Guide for reading car tyre sizes: Tyre code

Automotive tires are described by an alphanumeric tire code (in North American English) or tyre code (in Commonwealth English), which is generally molded into the sidewall of the tire. This code specifies the dimensions of the tire, and some of its key limitations, such as load-bearing ability, and maximum speed. Sometimes the inner sidewall contains information not included on the outer sidewall, and vice versa.

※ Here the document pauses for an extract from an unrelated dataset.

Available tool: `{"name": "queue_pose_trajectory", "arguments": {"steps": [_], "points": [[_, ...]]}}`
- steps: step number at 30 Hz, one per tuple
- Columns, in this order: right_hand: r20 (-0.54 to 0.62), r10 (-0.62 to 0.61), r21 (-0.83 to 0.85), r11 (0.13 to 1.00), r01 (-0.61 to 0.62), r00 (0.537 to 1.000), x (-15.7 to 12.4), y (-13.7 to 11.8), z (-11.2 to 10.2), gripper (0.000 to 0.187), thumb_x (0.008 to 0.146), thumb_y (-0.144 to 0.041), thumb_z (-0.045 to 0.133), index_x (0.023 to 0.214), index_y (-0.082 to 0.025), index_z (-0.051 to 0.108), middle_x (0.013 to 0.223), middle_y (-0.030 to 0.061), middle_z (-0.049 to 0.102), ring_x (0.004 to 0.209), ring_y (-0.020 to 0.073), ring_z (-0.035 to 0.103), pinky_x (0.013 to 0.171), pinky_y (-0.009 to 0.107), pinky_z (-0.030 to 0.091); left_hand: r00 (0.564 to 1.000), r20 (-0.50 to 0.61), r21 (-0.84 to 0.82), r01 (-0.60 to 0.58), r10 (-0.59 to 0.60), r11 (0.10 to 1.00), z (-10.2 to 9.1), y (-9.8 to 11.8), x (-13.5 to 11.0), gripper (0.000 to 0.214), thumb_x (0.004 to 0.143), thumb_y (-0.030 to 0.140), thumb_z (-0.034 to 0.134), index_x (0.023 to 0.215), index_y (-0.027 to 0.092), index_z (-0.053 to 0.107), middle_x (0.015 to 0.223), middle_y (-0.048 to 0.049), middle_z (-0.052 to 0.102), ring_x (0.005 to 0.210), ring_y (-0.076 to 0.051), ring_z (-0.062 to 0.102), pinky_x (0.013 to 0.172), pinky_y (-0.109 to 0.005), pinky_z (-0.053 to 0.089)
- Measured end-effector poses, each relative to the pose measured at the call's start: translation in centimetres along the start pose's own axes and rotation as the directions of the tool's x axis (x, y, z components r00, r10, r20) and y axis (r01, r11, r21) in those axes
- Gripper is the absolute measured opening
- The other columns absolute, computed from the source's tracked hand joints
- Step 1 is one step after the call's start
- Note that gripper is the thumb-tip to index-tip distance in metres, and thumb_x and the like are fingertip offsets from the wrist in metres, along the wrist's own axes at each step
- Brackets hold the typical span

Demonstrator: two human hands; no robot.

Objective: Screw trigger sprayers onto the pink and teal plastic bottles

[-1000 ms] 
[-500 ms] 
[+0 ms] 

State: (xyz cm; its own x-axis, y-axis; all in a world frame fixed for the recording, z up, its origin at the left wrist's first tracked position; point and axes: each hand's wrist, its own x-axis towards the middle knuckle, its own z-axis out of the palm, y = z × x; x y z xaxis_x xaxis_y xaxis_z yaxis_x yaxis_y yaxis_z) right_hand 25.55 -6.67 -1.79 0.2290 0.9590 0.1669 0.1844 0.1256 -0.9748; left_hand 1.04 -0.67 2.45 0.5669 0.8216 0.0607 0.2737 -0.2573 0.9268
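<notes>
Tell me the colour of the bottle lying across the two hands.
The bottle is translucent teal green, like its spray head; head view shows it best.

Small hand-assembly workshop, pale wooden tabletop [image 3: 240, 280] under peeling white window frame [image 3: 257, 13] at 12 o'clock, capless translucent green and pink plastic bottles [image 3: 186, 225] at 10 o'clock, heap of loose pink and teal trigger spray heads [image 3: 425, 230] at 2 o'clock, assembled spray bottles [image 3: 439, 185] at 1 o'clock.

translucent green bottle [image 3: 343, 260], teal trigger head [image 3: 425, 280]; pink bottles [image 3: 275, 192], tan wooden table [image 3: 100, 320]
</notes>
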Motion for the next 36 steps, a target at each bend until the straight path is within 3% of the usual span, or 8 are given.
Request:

The code has grown in complexity over the years, as is evident from the mix of SI and USC units, and ad-hoc extensions to lettering and numbering schemes. New automotive tires frequently have ratings for traction, treadwear, and temperature resistance, all collectively known as the Uniform Tire Quality Grading.

ISO metric tire codes

The ISO metric tire code consists of a string of letters and numbers, as follows:

  • An optional letter (or letters) indicating the intended use or vehicle class for the tire:

    P: Passenger Car
    LT: Light Truck
    ST: Special Trailer
    T: Temporary (restricted usage for “space-saver” spare wheels)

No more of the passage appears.